• _Work item_: After counting the lines below that hold the word "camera", reply with the count and nothing else.

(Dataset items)
******************************
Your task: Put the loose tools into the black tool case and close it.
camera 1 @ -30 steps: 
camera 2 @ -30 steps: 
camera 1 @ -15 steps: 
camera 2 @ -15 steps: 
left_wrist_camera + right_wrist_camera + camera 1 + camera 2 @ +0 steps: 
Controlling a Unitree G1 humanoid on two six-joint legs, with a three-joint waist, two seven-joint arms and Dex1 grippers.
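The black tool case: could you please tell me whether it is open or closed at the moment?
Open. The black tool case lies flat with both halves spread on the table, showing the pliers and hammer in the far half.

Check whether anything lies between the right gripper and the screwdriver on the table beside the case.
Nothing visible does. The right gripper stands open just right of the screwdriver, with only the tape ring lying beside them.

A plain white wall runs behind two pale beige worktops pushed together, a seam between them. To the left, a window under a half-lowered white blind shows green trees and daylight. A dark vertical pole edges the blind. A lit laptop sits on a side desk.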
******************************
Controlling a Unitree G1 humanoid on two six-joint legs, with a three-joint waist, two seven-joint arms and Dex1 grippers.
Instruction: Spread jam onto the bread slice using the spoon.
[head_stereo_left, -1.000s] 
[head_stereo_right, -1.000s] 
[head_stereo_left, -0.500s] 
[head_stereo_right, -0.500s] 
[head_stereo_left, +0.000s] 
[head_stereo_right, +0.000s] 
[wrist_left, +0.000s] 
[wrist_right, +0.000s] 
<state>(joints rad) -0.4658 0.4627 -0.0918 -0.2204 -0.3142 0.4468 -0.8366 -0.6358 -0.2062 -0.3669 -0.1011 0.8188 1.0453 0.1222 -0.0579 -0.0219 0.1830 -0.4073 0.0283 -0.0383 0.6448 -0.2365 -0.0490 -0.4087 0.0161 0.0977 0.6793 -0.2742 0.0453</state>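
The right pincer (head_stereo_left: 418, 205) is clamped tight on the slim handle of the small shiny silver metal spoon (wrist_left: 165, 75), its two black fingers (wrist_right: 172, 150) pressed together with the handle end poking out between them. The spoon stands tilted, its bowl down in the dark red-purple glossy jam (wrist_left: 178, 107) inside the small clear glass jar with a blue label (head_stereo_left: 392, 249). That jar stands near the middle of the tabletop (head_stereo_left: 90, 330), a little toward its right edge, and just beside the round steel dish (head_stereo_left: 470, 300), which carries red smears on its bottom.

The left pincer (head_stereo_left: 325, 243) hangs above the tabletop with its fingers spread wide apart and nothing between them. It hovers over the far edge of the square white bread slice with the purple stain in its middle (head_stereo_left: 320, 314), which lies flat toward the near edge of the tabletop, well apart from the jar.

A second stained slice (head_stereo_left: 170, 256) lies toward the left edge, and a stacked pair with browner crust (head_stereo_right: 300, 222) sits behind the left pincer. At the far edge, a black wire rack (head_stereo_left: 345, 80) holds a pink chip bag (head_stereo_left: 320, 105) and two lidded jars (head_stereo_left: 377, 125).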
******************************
• _Problem solution_: 5